Hi guys, first I really like the product and reall...
# ingestion
f
Hi guys, first I really like the product and really considering suggesting this for our organization. I've been looking everywhere for an elegant solution such as DataHub. I am doing a small PoC and would like to see it loaded with our data. We have Oracle as our main source, and saw it it is not yet supported. As a work-around I would like to ingest some manual extracts, so from a file source. But I have difficulties understanding how to get the file in a shape that the ingestor can understand. I couldn't find anything in your documentation. E.g. We have some metadata already trapped in some tables that could be easily be exported in json or csv, or anything else. What are the required fields, data structure, etc to ingest this?
b
So currently the ingestion framework can be configured to ingest from files. However, the files must contain well-formed metadata that conforms to the MetadataChangeEvent schema. For your reference: https://datahubproject.io/docs/metadata-ingestion#file-file. This directory contains some files that can serve as examples.
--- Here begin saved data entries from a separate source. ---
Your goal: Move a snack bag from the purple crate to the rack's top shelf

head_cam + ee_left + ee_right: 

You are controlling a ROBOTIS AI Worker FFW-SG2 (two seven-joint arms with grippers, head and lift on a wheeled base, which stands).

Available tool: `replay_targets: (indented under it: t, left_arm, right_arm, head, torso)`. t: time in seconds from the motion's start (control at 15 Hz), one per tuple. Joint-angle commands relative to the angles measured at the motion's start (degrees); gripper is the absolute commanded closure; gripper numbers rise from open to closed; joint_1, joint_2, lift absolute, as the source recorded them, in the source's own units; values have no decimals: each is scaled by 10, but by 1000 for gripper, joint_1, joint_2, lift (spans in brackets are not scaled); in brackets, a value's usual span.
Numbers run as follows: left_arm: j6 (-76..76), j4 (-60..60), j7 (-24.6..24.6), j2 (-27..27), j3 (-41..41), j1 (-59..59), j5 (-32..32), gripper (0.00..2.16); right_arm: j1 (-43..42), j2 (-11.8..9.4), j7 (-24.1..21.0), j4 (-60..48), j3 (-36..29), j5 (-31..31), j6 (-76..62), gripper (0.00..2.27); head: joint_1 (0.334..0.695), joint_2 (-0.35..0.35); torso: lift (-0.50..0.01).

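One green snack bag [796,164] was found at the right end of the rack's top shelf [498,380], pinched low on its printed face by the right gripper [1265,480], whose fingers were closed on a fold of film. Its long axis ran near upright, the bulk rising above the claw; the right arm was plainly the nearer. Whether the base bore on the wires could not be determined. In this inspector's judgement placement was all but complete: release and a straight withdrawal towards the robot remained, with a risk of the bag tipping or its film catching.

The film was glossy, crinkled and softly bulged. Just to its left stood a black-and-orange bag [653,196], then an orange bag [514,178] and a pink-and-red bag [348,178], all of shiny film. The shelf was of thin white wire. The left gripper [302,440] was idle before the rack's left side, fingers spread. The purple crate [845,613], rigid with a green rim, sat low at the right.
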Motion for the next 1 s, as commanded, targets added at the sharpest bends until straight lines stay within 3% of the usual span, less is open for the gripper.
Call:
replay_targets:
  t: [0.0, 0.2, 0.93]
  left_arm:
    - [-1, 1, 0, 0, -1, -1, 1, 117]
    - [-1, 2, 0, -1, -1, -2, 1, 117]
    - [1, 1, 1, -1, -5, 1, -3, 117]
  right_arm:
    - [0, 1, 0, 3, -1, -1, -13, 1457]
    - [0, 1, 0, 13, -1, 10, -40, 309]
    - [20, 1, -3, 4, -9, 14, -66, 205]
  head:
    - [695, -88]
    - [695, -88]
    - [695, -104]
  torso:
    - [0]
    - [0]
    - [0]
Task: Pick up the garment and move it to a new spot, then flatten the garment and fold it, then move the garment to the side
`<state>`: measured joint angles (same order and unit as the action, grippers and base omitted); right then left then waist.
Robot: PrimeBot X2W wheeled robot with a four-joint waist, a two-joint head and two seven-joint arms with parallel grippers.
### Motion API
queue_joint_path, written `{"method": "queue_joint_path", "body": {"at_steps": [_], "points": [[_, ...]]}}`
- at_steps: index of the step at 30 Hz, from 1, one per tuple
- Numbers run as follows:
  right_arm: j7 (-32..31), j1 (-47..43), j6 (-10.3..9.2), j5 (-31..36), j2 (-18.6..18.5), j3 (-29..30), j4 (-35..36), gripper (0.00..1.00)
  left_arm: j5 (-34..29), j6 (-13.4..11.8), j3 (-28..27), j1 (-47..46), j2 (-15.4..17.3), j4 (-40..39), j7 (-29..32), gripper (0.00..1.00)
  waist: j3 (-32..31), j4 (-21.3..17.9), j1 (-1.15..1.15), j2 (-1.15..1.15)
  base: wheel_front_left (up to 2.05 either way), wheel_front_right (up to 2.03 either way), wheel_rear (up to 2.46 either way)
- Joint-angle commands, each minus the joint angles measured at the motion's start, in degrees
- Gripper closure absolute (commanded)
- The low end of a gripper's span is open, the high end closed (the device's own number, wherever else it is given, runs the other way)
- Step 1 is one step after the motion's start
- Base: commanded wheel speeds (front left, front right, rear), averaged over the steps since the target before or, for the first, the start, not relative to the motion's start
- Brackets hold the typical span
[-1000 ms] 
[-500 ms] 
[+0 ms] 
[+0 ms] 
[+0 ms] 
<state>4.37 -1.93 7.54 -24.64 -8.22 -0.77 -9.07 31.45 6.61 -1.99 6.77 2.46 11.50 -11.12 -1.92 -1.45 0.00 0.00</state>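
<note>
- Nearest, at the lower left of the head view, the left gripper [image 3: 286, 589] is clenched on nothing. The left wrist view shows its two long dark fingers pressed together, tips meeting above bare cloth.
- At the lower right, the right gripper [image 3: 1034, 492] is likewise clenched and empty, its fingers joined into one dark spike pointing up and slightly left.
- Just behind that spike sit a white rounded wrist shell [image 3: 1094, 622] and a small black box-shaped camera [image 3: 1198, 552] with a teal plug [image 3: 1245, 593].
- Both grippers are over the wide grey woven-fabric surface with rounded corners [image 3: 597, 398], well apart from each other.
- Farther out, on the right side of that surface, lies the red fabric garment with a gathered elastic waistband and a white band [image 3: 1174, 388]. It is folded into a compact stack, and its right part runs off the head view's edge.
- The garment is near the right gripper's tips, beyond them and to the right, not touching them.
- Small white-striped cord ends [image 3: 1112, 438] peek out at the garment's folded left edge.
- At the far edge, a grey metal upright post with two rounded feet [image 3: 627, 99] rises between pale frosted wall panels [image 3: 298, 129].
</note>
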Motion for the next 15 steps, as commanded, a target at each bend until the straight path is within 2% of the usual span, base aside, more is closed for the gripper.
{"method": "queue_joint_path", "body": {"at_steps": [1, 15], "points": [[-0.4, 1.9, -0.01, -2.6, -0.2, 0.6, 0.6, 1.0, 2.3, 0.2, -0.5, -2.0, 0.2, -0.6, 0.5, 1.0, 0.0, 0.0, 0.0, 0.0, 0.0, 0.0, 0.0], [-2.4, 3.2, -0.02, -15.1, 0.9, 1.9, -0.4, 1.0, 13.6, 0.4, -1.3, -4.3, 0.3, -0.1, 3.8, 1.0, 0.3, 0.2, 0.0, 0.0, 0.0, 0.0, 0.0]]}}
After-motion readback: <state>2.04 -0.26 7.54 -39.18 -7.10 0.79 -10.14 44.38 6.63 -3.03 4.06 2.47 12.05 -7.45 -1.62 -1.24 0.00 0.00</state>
In your case, you'll have to produce files that contain MCE json objects and then configure the ingestion framework to ingest from the File as a source
g
Hi @faint-hair-91313 - let me just add an Oracle ingestion source for you
@faint-hair-91313 I've made a basic PR for this - would love if you could give it a try and let me know if it works, as I'm not too familiar with Oracle DBs. https://github.com/linkedin/datahub/pull/2347
f
Thanks @gray-shoe-75895, I cannot test this just yet, as I don't have a final integrated environment set-up.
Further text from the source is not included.